-------- Provided data
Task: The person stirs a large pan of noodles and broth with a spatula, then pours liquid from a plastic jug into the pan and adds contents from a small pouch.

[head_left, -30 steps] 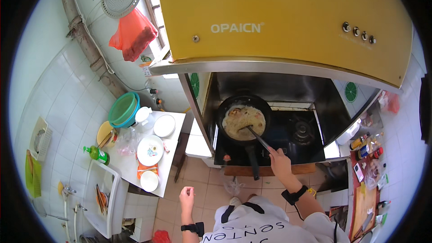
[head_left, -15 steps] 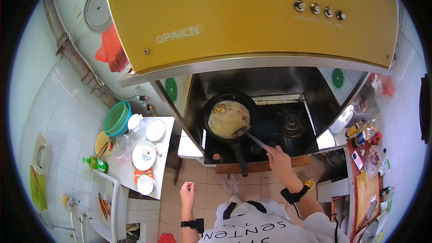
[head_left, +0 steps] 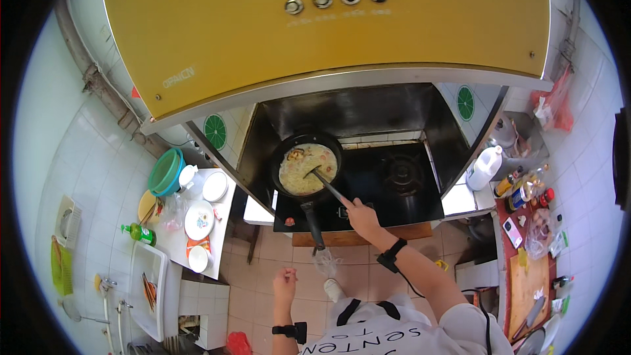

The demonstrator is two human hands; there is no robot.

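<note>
My right hand (head_left: 361, 218) grips the end of a long-handled cooking spatula (head_left: 332, 189). The tool slants up and left into a black pan (head_left: 306, 139), and its head is partly sunk in pale yellowish, soupy food (head_left: 299, 176) near the middle. Browned pieces (head_left: 295, 154) float toward the pan's far side. Toward me points the pan's black handle (head_left: 315, 227), which neither hand touches. Lower and to the left, my left hand (head_left: 284, 281) hangs in the air in a loose fist, with nothing visible in it.
A yellow range hood (head_left: 328, 39) overhangs the black stove (head_left: 368, 190). Left stands a white table (head_left: 217, 213) with plates and bowls, beside a white sink (head_left: 158, 260). On the right are a white jug (head_left: 485, 167), several bottles, and a cutting board (head_left: 526, 283) with a knife (head_left: 536, 309).
The spatula's head has moved from the pan's lower right side toward the middle of the food. My view has swung to the right. My left hand stays loosely curled.
</note>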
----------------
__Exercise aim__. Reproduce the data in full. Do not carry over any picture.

__Solution to the exercise__.
Task: The person stirs a large pan of noodles and broth with a spatula, then pours liquid from a plastic jug into the pan and adds contents from a small pouch.

[head_left, -30 steps] 
[head_left, -15 steps] 
[head_left, +0 steps] 

The demonstrator is two human hands; there is no robot.

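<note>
My right hand (head_left: 361, 218) grips the end of a long-handled cooking spatula (head_left: 332, 189). The tool slants up and left into a black pan (head_left: 306, 139), and its head is partly sunk in pale yellowish, soupy food (head_left: 299, 176) near the middle. Browned pieces (head_left: 295, 154) float toward the pan's far side. Toward me points the pan's black handle (head_left: 315, 227), which neither hand touches. Lower and to the left, my left hand (head_left: 284, 281) hangs in the air in a loose fist, with nothing visible in it.
A yellow range hood (head_left: 328, 39) overhangs the black stove (head_left: 368, 190). Left stands a white table (head_left: 217, 213) with plates and bowls, beside a white sink (head_left: 158, 260). On the right are a white jug (head_left: 485, 167), several bottles, and a cutting board (head_left: 526, 283) with a knife (head_left: 536, 309).
The spatula's head has moved from the pan's lower right side toward the middle of the food. My view has swung to the right. My left hand stays loosely curled.
</note>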

The response to the exercise has been completed.